A Life Worth Living
Nick McDowell
Kurt Vonnegut (1922- ) is an author with a unique
perspective on life. He sees in a vivid technicolor things in
this world that the rest of humanity may only see in black and
white. By the same token he sees life as a rather dark subject,
it's the ultimate joke at our expense (Lundquist 1). His life
experience has been one of hardship. His mother committed suicide
in 1942. Two years later he was captured by Nazis in World War
II's epic Battle of the Bulge. In 1943 he survived the massively
destructive fire-bombing of Dresden, Germany. He returned with
the distinguished Purple Heart. In 1958 his sister and
brother-in-law died, leaving him to raise their children, along
with his own (Campbell 2). Despite these hardships, however, to
Vonnegut life is still worth living. It shows through in his
novels. Vonnegut utilizes black humor and irony to show many
recurring themes noted in his works which are we, as a race, must
learn to keep happy illusions over evil ones and that a soothing
lie is sometimes the best truth (Lundquist 1).

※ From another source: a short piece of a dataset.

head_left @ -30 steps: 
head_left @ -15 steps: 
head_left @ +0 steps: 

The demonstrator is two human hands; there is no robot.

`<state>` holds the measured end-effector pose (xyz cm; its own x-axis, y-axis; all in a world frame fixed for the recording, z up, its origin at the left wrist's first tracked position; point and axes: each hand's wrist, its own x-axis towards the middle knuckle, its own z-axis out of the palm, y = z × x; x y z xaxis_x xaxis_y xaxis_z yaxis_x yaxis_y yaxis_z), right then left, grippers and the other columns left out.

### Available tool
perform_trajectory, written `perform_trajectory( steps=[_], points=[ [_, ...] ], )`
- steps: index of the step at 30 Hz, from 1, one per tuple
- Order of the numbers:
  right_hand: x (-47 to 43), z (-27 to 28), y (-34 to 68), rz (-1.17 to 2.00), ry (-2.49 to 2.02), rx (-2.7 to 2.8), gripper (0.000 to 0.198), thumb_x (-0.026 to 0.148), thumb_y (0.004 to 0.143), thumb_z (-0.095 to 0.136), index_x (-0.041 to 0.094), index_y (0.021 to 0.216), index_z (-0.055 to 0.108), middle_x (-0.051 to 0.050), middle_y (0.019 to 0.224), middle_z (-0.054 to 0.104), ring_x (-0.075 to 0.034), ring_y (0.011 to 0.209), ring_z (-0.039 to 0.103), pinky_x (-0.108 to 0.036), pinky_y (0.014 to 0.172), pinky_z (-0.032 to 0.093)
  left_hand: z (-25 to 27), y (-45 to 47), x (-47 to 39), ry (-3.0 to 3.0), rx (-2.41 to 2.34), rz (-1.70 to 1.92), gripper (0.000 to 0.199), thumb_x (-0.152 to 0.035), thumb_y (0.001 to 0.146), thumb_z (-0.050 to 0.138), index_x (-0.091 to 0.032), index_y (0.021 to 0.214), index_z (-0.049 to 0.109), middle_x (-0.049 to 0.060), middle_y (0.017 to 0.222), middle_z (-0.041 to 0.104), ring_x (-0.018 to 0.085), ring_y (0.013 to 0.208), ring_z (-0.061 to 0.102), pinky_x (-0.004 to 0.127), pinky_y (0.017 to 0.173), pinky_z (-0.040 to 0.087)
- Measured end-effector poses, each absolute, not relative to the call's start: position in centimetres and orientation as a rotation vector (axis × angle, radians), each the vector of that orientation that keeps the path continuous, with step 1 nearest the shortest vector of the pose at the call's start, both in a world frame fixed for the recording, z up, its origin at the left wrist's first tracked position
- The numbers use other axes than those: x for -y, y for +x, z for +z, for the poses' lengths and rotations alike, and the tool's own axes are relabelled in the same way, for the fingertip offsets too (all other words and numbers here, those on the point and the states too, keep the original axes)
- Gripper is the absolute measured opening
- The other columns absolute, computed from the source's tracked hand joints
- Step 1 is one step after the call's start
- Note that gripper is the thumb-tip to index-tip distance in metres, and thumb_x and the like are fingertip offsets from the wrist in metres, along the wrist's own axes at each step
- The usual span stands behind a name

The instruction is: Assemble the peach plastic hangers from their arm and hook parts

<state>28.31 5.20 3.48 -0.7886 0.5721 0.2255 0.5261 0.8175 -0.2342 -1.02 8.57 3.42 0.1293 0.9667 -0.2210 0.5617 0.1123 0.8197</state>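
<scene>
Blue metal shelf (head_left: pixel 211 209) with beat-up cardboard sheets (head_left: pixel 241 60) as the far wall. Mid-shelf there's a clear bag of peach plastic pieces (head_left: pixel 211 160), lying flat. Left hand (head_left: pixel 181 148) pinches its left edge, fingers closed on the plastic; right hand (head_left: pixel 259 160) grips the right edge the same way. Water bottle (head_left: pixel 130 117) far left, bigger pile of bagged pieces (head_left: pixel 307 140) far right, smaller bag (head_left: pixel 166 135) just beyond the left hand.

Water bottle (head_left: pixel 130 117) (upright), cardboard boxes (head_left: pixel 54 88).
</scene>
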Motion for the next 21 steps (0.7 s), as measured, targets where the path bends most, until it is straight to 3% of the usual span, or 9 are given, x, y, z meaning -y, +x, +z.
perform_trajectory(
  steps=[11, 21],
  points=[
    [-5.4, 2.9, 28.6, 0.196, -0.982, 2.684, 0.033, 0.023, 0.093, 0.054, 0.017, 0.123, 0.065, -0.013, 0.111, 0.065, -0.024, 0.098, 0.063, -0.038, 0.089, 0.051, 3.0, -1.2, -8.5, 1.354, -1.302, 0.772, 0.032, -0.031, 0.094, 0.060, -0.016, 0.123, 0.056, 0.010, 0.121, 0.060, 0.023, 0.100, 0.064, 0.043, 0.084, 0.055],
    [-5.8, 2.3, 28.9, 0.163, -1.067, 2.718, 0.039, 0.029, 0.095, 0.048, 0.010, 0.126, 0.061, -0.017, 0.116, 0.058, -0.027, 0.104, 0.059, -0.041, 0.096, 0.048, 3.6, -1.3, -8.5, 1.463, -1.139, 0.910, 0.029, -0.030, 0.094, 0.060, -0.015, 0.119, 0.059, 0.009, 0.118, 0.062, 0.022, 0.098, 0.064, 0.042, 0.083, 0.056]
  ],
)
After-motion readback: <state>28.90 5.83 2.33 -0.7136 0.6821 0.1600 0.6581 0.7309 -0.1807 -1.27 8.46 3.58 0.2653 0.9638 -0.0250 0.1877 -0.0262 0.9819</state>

To say that Vonnegut feels life is worth living despite
the horrors of the world is to say that Vonnegut really longs for
the life of his childhood. It was a life of family and good,
Midwestern upbringing. Wholesome morals like self-respect and
pacifism were fed to him along with other staples of the Midwest.
America was an idealistic, pacifistic nation at the
time. I was taught in the sixth grade to be proud that we
had a standing army of just over a hundred thousand men and
that generals had nothing to say about what was done in
Washington. I was taught to be proud of that and to pity
Europe for having more than a million men under arms and
spending all their money on airplanes and tanks. I simply
never unlearned junior civics. I still believe in it. I got
a very good grade (Lundquist 2-3).
In fact, in each of his novels there is at least one
character from his native region. This can be compared to
director Alfred Hitchcock's practice of self cameos on screen.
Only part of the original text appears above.